With the various movements and protests in response to the lives affected, our world, more than ever, needed compassion. A way compassion can be developed is through the act of volunteering. When you willingly give your time to someone else in need, different from yourself, and not only give but love, it has the power to change your heart.
Growing up, I had it pretty easy. I didn’t have the experience of what it felt to be an outsider, excluded, and judged upon first impression. I didn’t understand what it was like to have needs that made it hard to connect with others, that is, until I put myself aside to understand and love someone else different from me. When I first started volunteering at E-Soccer, I was a teenager who wanted to do something good, but didn’t necessarily do it with all of my heart. I wasn’t a soccer player, nor was I athletically inclined. I didn’t particularly like to run around and play sports just for fun. I was more of a watcher, sit and cheer on the sidelines.
In my sophomore year of high school, I was a buddy for this young boy who had autism and was nonverbal. He couldn’t play on the field with the other kids, participate in group drills, or stand still for short periods of time. Since he couldn’t communicate verbally, he would communicate physically more than other kids I had worked with before. It was challenging to run after him as he’d sprint across the field, push me away when I’d encourage him to play, and not being able to understand what he wanted.
At first all I saw were the challenges that came from working with him, and I felt overwhelmed and frustrated. But I kept trying to build a connection with him, I thought there must be a reason we’re together on our Saturday mornings. One day, when he was in a calm mood, we sat in the grass and I just started talking to him. I told him about how school was going, my family, and things I liked to do. As I talked to him, he did something I didn’t expect– he took my hand, and he smiled at me, as if to say I appreciate you. In that moment I realized, he wasn’t being difficult, I just didn’t understand the challenges he was going through.

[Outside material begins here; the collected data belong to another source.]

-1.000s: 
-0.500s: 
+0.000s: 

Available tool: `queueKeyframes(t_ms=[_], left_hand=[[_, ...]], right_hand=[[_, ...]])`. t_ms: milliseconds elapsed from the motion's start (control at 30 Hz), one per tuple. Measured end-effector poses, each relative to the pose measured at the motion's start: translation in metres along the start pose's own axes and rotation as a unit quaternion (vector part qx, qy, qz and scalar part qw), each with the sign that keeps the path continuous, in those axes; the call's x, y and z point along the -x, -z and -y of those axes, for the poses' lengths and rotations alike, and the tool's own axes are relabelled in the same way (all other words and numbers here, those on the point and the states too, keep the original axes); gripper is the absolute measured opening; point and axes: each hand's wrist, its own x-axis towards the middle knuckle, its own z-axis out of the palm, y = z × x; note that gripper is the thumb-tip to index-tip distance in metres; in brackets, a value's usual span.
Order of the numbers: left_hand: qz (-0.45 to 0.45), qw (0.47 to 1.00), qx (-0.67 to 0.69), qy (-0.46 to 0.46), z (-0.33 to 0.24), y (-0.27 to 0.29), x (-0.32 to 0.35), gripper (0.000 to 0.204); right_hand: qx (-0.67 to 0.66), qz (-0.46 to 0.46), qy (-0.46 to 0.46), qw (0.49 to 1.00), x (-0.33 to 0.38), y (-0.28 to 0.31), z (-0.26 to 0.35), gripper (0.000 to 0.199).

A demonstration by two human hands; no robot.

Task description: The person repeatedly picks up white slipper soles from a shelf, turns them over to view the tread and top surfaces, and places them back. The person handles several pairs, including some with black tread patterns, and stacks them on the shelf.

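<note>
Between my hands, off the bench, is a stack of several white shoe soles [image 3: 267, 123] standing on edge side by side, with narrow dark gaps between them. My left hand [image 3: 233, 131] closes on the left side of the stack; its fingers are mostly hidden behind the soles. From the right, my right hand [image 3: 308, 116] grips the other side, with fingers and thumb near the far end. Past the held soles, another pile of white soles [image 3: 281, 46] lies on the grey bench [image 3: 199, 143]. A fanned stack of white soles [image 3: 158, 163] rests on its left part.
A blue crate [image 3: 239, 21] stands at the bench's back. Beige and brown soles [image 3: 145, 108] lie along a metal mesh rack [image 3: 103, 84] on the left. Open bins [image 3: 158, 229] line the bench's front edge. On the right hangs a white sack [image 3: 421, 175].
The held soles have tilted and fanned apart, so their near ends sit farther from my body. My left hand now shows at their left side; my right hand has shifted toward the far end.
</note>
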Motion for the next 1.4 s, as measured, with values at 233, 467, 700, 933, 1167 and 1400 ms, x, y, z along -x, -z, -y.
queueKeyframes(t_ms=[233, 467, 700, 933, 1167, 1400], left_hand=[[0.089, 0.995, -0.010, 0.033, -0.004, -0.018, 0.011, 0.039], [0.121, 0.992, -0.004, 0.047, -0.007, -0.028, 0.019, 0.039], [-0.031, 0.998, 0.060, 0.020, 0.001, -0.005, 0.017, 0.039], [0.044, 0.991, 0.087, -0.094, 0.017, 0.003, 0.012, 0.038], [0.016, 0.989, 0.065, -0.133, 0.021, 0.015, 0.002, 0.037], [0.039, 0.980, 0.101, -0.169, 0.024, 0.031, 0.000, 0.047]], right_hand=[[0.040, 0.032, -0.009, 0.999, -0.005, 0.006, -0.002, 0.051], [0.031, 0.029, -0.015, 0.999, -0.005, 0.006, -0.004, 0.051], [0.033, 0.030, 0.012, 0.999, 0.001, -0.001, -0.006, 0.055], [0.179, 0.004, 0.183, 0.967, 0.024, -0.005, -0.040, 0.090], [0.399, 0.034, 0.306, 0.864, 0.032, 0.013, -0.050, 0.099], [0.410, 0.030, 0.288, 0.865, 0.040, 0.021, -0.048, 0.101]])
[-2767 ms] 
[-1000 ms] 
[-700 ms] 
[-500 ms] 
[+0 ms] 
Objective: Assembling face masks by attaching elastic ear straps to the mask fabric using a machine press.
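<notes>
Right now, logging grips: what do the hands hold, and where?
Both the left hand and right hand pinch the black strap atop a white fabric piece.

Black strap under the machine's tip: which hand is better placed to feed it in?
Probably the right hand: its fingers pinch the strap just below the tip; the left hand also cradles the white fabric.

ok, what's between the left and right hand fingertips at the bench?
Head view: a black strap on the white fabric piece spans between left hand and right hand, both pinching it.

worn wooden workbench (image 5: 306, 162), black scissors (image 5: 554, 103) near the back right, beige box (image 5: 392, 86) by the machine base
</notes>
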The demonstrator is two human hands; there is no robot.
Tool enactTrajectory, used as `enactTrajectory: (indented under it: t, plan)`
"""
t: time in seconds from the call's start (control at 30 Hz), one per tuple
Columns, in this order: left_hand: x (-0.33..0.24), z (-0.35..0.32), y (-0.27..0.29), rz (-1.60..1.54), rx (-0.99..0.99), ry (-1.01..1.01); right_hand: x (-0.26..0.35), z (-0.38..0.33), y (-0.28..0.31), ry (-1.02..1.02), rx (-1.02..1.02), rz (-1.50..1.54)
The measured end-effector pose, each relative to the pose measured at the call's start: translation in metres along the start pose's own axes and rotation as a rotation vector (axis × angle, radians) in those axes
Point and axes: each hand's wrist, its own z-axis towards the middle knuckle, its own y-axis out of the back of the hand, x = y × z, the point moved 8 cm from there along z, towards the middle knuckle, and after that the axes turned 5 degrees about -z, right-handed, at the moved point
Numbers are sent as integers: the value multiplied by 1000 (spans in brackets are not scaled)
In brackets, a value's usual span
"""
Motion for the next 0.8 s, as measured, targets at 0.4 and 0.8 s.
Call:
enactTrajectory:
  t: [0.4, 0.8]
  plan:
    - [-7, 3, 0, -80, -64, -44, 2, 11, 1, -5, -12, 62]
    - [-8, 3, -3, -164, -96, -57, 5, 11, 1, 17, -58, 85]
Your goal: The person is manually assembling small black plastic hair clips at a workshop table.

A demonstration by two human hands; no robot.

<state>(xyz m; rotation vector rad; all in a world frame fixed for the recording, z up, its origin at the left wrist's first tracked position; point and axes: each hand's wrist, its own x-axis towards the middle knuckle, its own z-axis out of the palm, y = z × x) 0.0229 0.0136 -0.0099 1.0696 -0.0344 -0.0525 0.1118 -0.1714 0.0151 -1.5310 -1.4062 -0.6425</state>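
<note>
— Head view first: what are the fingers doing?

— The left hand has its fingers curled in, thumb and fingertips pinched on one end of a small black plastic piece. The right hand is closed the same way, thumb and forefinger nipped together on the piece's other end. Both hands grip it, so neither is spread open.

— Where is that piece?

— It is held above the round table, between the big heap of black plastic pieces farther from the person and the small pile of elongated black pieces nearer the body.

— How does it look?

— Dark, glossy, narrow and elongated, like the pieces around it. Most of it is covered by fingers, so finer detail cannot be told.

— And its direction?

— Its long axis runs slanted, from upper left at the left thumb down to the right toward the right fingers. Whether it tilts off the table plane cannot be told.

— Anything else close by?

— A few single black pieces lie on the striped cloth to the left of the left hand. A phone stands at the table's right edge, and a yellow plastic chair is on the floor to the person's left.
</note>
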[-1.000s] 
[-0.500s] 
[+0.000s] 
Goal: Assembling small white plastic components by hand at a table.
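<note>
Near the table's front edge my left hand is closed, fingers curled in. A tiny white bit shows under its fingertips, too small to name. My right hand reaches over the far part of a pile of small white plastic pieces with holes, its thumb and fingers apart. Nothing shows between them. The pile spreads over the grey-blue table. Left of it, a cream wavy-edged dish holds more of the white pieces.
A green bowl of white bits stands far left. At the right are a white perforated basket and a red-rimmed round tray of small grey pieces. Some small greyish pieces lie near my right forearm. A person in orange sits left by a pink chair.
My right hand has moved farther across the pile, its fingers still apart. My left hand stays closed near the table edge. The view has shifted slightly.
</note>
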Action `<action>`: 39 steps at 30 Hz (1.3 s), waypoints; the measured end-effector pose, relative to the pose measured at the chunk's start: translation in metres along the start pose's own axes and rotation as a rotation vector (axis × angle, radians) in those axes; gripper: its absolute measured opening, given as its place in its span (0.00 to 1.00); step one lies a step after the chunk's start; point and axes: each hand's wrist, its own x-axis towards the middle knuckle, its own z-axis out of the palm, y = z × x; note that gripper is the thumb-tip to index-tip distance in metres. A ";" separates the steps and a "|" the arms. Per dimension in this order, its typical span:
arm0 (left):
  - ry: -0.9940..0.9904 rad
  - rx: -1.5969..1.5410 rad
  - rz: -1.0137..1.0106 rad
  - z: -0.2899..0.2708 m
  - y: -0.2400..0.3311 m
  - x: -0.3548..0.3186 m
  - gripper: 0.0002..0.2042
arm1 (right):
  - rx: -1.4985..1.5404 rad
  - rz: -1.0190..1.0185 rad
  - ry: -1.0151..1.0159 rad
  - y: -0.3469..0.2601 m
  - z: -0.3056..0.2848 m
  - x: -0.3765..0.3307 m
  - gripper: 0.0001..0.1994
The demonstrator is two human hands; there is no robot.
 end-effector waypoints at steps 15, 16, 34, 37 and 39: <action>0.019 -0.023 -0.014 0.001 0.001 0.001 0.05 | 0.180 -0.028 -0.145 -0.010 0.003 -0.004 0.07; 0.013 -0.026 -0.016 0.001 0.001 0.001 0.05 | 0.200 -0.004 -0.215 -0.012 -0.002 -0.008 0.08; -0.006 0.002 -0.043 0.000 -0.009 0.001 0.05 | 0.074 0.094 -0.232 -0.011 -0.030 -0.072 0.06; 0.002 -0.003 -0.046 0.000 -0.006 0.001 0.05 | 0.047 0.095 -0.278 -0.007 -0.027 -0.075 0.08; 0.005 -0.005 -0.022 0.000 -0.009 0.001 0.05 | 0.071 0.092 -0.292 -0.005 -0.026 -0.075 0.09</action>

In that moment I realized, he wasn’t being difficult, I just didn’t understand the challenges he was going through.
Once I slowed down to put myself aside, and listen to what he was communicating, we went from running away from the soccer field to kicking the ball to knock down towers of cones. From picking grass to dribbling the soccer ball. We began to laugh together, communicate without words, and simply enjoy each other. That smile of his was contagious. “I love that smile of yours” I would tell him, and he’d smile even bigger. Because I took the time to put myself aside and understand him, we became friends.
That is when I fell in love with E-Soccer. Not because of the activity, but because I saw what a difference it made in this boy’s life to have someone that genuinely loved and cared for him despite his challenges. I saw the impact it made on his mom as she watched her son smile and laugh. I couldn’t wait to see him every Saturday morning at E-Soccer, because he became my friend.
Volunteering teaches us that it’s not always about our abilities or even what we know. It’s about having the heart to choose to love someone different from yourself, to put yourself aside, to go beyond your own understanding, and love them more than yourself. It’s to willingly put them first, when they’re in need. When we slow down to put ourselves aside, we will hear and see things we never have before.